### Your instructions
Write out again, exactly, the lines of the listing below from the first one through the one that contains "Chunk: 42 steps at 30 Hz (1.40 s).", and no other lines.

---- Input data

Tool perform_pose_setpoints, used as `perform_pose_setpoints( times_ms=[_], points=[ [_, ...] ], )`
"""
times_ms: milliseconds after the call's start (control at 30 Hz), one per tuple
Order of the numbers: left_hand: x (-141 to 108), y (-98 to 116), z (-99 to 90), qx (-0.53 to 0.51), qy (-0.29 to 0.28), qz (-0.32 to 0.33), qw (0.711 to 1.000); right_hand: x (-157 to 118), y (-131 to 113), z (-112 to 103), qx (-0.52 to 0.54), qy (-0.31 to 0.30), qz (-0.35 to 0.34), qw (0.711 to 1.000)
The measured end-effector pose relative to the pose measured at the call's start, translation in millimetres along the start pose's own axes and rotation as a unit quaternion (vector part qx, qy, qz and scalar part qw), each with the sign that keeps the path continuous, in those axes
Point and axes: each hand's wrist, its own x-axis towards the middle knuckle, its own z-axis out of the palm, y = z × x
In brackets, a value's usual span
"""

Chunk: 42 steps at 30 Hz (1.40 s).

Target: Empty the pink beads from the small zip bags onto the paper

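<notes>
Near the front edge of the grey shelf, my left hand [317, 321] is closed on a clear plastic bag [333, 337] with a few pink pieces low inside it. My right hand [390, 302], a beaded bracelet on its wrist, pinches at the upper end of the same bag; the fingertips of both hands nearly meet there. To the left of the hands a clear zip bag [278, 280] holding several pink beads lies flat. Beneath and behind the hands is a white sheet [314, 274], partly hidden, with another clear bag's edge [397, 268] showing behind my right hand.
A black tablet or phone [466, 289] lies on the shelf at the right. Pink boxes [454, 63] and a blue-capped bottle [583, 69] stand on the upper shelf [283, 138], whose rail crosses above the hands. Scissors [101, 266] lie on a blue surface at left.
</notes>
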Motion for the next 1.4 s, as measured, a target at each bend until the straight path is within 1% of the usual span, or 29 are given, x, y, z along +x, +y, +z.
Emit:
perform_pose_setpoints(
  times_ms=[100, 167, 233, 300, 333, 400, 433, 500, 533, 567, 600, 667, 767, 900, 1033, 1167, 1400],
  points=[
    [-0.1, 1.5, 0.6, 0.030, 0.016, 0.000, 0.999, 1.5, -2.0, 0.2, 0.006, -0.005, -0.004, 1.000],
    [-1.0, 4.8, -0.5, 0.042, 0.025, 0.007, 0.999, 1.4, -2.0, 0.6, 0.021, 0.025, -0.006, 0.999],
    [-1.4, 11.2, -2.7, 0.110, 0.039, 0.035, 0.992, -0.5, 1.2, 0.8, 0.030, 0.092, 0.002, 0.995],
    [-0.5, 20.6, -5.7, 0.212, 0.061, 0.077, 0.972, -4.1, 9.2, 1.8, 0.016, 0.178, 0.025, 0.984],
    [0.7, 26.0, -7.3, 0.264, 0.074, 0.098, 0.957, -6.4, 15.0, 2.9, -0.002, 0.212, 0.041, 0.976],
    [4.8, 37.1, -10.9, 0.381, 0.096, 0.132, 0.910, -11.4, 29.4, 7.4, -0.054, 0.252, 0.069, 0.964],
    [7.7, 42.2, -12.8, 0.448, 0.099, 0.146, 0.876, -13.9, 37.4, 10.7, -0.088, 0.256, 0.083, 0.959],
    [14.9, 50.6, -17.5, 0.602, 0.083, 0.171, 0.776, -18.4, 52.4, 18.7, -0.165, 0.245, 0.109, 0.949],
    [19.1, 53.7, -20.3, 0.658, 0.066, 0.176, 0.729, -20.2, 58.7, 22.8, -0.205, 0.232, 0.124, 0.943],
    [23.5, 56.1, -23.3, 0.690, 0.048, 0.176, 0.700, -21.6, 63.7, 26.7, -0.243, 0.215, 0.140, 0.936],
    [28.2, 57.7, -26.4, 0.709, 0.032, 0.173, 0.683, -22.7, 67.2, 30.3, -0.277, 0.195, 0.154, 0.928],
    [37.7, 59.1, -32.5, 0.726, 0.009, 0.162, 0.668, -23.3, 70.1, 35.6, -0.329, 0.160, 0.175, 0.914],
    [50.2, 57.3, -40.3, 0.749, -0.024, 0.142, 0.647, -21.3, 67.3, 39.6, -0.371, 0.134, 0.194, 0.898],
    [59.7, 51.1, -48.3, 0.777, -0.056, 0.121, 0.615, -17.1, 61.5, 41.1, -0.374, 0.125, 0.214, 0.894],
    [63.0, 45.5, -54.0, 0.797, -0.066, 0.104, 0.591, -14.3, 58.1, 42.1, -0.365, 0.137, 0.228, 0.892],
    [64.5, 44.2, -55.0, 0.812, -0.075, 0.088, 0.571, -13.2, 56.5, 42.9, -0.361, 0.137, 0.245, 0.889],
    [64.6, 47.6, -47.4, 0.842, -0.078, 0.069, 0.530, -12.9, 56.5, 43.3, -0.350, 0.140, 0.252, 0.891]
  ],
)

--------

### Exercise response
Tool perform_pose_setpoints, used as `perform_pose_setpoints( times_ms=[_], points=[ [_, ...] ], )`
"""
times_ms: milliseconds after the call's start (control at 30 Hz), one per tuple
Order of the numbers: left_hand: x (-141 to 108), y (-98 to 116), z (-99 to 90), qx (-0.53 to 0.51), qy (-0.29 to 0.28), qz (-0.32 to 0.33), qw (0.711 to 1.000); right_hand: x (-157 to 118), y (-131 to 113), z (-112 to 103), qx (-0.52 to 0.54), qy (-0.31 to 0.30), qz (-0.35 to 0.34), qw (0.711 to 1.000)
The measured end-effector pose relative to the pose measured at the call's start, translation in millimetres along the start pose's own axes and rotation as a unit quaternion (vector part qx, qy, qz and scalar part qw), each with the sign that keeps the path continuous, in those axes
Point and axes: each hand's wrist, its own x-axis towards the middle knuckle, its own z-axis out of the palm, y = z × x
In brackets, a value's usual span
"""

Chunk: 42 steps at 30 Hz (1.40 s).

Work on this exercise has been completed.